* [Exercise requirements]:
Starting with the line that contains "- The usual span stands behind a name", copy every remaining line of the data below exactly, the last one included.
Content starts
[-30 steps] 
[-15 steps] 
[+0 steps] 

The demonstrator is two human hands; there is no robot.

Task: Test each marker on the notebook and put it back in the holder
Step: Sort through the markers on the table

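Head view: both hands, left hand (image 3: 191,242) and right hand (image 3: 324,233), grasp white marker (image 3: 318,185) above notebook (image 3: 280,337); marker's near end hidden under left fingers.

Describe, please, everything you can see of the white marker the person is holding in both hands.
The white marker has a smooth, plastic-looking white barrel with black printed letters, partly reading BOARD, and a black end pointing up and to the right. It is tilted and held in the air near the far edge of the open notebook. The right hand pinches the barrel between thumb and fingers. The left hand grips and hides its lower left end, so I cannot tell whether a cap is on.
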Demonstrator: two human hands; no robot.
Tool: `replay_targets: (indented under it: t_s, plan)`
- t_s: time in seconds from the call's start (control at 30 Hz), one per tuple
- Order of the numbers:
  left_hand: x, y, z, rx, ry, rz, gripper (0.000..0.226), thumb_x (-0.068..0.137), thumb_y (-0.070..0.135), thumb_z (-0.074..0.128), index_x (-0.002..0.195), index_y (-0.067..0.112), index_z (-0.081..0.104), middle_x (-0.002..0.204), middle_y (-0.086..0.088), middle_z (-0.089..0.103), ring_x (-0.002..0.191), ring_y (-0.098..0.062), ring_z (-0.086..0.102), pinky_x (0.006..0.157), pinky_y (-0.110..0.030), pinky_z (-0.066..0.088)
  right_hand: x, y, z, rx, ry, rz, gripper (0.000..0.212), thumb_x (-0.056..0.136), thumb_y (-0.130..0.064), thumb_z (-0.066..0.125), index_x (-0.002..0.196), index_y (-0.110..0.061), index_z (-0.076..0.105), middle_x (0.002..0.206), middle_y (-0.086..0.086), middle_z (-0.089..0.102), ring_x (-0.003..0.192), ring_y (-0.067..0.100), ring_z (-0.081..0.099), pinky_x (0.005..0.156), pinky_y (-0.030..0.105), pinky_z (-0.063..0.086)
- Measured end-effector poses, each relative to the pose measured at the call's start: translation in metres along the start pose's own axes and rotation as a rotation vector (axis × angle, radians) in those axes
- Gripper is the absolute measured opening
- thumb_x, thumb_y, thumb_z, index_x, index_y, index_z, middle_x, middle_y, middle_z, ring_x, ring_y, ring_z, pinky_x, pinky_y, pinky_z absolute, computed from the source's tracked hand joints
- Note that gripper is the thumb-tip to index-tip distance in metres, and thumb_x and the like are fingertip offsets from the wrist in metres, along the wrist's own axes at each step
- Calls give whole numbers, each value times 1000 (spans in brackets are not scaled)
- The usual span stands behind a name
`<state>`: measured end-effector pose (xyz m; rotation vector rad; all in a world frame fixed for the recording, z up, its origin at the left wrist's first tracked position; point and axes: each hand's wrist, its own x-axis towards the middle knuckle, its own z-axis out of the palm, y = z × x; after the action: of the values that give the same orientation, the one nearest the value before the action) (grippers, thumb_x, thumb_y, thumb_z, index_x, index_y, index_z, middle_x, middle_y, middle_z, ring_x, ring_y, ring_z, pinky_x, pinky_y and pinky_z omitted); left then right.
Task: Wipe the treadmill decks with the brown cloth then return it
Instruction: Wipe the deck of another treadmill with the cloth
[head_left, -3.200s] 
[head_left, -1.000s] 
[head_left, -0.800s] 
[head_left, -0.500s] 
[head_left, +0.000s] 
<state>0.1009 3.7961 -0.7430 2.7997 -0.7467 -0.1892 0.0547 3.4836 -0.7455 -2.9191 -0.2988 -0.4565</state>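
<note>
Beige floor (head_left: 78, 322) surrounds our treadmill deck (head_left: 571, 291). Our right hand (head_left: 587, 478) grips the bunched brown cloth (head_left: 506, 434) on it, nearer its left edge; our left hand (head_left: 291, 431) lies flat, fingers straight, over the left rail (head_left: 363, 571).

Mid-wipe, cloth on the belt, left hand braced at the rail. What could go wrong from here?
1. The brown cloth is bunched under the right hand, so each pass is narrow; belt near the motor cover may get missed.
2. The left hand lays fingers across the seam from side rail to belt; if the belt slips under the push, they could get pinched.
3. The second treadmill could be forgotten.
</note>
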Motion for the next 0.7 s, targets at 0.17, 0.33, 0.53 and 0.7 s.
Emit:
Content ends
* [Solution]:
- The usual span stands behind a name
`<state>`: measured end-effector pose (xyz m; rotation vector rad; all in a world frame fixed for the recording, z up, its origin at the left wrist's first tracked position; point and axes: each hand's wrist, its own x-axis towards the middle knuckle, its own z-axis out of the palm, y = z × x; after the action: of the values that give the same orientation, the one nearest the value before the action) (grippers, thumb_x, thumb_y, thumb_z, index_x, index_y, index_z, middle_x, middle_y, middle_z, ring_x, ring_y, ring_z, pinky_x, pinky_y and pinky_z omitted); left then right.
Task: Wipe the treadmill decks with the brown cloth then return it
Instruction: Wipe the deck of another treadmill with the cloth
[head_left, -3.200s] 
[head_left, -1.000s] 
[head_left, -0.800s] 
[head_left, -0.500s] 
[head_left, +0.000s] 
<state>0.1009 3.7961 -0.7430 2.7997 -0.7467 -0.1892 0.0547 3.4836 -0.7455 -2.9191 -0.2988 -0.4565</state>
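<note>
Beige floor (head_left: 78, 322) surrounds our treadmill deck (head_left: 571, 291). Our right hand (head_left: 587, 478) grips the bunched brown cloth (head_left: 506, 434) on it, nearer its left edge; our left hand (head_left: 291, 431) lies flat, fingers straight, over the left rail (head_left: 363, 571).

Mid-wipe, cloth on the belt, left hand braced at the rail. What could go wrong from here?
1. The brown cloth is bunched under the right hand, so each pass is narrow; belt near the motor cover may get missed.
2. The left hand lays fingers across the seam from side rail to belt; if the belt slips under the push, they could get pinched.
3. The second treadmill could be forgotten.
</note>
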Motion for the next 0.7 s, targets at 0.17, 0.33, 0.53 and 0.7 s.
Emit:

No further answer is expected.